Could you copy out every line of the data where the word "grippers" occurs?
##########
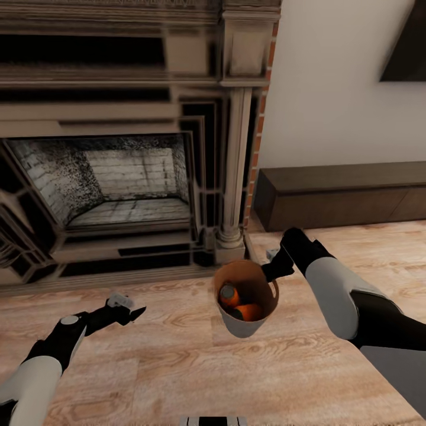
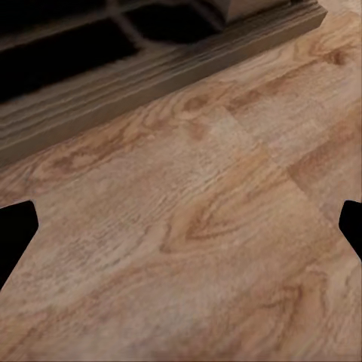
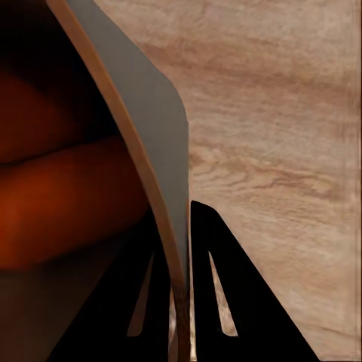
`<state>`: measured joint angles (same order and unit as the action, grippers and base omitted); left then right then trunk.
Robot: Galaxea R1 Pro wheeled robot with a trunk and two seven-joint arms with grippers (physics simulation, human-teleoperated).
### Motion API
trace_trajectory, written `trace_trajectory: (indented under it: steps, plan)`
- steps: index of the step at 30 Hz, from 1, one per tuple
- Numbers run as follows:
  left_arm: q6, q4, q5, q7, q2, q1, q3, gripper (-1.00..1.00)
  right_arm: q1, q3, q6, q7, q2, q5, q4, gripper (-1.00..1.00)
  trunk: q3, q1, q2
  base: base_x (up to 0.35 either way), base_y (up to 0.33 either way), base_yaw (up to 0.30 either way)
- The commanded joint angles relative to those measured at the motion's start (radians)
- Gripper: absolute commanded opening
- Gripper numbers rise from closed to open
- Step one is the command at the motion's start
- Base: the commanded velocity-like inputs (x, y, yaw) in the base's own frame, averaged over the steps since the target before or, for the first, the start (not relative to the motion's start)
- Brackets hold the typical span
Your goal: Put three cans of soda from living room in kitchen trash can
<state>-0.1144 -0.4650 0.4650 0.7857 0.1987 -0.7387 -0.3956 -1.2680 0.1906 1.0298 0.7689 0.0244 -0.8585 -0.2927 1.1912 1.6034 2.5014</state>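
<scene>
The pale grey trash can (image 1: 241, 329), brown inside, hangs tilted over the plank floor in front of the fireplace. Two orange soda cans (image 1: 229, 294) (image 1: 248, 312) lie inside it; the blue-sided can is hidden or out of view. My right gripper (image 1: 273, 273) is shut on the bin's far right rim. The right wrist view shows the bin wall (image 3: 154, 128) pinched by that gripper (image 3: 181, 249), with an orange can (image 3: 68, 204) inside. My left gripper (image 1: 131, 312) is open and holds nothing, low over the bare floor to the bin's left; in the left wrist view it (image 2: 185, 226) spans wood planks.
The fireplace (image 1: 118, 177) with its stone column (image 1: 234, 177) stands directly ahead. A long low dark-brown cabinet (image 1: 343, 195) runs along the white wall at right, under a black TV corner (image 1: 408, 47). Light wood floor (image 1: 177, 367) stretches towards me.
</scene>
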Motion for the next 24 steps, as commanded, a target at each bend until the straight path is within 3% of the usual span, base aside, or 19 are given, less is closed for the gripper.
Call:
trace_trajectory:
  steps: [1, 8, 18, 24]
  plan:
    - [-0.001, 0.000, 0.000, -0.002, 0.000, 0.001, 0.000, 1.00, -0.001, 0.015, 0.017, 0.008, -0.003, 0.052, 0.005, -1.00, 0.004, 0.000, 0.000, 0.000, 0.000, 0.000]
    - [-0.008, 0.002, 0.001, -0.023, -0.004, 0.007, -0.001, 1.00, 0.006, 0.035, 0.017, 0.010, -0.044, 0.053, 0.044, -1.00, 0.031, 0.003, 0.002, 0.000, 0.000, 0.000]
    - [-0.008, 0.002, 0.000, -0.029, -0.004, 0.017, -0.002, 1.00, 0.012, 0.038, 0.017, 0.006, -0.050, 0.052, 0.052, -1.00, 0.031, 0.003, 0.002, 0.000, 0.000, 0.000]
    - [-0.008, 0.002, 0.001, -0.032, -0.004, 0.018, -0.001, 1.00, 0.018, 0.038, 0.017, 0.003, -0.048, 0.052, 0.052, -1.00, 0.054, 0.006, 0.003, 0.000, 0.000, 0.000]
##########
**RESPONSE TO THE EXERCISE:**
`<state>`: measured joint angles (same order and unit as the action, grippers and base omitted); left then right then trunk.
Robot: Galaxea R1 Pro wheeled robot with a trunk and two seven-joint arms with grippers (physics simulation, human-teleoperated).

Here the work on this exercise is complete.